● **Exercise aim**
What is wanted is every line below from the one with "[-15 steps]" up to and including the one with "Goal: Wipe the", retyped exactly, pictures excluded, nothing else.

[Supplied material Boundary: Start]

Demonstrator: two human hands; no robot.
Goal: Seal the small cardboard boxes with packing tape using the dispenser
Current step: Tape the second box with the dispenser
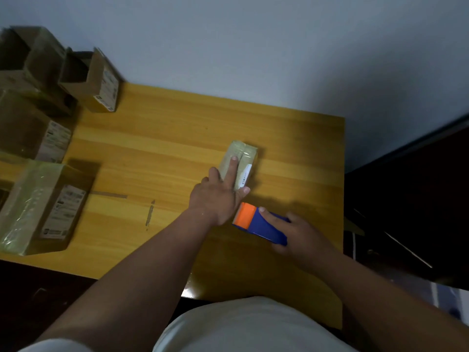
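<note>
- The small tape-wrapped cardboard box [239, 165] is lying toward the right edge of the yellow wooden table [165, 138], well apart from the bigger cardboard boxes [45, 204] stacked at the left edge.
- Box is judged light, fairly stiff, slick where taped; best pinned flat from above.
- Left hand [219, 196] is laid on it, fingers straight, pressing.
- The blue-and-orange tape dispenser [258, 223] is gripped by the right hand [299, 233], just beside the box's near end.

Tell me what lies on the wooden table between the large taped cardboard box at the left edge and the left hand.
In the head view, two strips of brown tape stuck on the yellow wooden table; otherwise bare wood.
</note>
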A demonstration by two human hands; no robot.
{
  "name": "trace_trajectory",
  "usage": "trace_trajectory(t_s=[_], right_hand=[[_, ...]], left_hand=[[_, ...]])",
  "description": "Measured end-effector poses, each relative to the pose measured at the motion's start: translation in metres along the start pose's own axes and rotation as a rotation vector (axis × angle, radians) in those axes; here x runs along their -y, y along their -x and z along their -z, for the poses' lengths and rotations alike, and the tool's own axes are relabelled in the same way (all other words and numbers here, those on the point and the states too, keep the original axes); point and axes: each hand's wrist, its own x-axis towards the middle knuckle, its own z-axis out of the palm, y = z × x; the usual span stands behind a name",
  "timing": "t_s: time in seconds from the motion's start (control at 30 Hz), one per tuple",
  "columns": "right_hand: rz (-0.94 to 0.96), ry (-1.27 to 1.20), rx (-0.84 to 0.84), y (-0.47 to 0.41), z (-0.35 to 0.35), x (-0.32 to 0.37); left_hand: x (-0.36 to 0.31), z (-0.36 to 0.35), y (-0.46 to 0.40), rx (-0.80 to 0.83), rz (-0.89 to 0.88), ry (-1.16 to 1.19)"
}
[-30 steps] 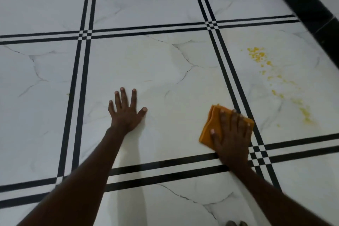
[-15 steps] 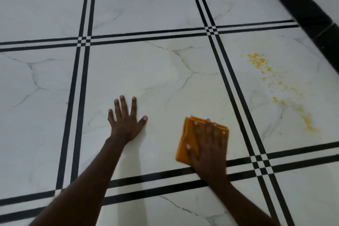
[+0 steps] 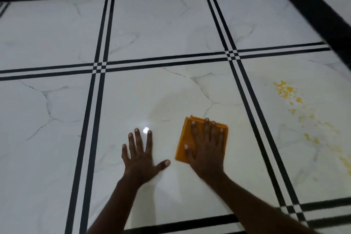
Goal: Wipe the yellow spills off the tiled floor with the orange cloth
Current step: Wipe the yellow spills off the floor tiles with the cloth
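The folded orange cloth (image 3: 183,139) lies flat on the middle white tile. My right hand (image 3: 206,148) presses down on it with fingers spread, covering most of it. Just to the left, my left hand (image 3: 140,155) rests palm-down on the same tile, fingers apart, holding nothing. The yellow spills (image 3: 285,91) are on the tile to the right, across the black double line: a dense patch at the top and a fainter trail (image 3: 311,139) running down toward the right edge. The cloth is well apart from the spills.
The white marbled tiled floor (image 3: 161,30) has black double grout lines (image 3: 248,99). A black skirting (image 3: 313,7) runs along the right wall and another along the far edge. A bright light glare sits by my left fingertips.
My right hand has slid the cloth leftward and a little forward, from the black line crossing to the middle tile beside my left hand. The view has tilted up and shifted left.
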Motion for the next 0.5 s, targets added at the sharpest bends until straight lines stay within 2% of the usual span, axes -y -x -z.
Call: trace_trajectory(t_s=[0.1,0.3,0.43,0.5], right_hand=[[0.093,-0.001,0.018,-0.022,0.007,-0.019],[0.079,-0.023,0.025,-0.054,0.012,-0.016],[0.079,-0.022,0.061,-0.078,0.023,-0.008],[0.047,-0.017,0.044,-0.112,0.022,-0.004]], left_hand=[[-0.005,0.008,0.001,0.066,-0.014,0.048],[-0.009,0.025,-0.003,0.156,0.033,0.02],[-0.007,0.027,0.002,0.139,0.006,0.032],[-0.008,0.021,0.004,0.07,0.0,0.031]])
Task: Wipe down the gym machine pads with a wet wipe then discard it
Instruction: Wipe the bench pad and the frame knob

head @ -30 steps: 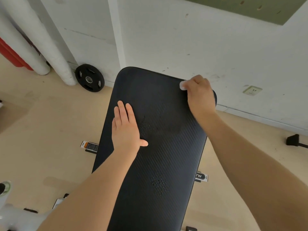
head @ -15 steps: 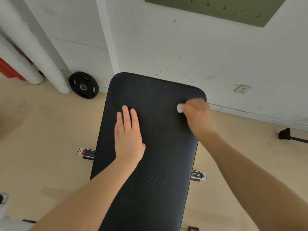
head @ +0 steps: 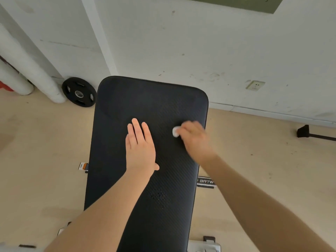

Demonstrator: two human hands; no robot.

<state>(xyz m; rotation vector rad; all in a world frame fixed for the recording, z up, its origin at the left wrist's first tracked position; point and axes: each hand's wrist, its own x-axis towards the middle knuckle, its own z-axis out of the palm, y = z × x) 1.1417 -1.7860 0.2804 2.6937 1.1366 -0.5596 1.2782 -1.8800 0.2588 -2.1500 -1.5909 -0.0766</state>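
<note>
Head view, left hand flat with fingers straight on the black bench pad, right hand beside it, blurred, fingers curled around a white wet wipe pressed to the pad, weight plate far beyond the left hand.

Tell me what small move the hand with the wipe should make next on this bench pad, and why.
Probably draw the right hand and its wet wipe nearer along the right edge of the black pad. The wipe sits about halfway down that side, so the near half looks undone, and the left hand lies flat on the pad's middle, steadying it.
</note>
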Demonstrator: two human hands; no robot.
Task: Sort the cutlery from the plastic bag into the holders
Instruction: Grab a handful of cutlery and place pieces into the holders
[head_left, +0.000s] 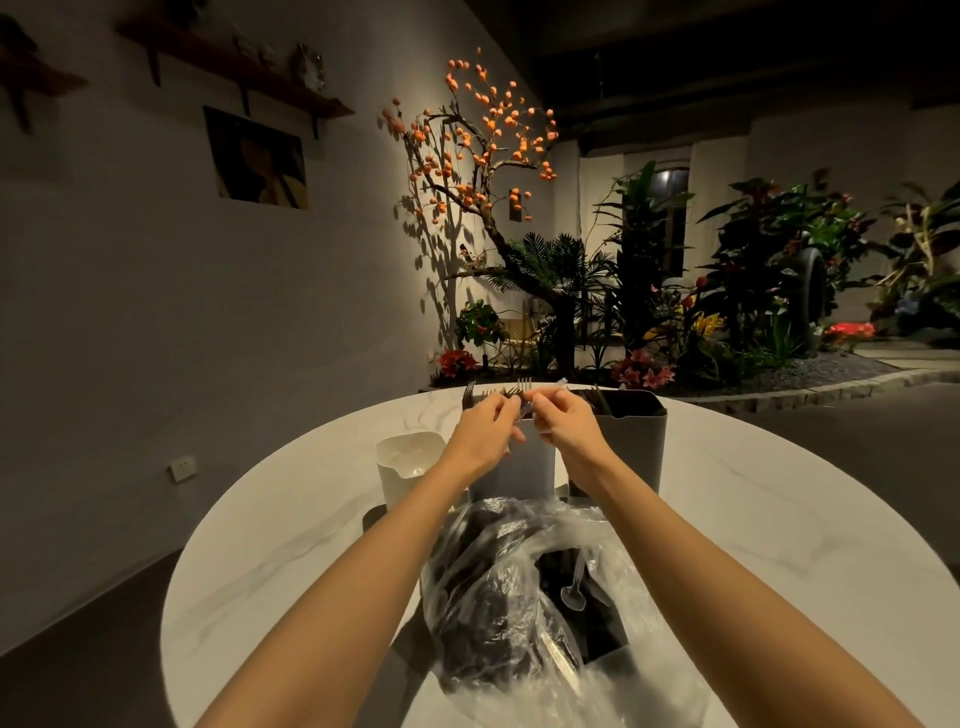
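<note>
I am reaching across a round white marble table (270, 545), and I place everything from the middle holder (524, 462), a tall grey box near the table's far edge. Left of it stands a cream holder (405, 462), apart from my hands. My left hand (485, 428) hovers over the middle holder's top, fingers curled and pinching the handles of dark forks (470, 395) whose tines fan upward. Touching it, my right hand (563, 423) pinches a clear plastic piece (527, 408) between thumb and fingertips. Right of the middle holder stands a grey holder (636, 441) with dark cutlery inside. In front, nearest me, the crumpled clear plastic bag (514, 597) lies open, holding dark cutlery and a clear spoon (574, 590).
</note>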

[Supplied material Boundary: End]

● **Exercise solution**
[-15 steps] 
[+0 steps] 
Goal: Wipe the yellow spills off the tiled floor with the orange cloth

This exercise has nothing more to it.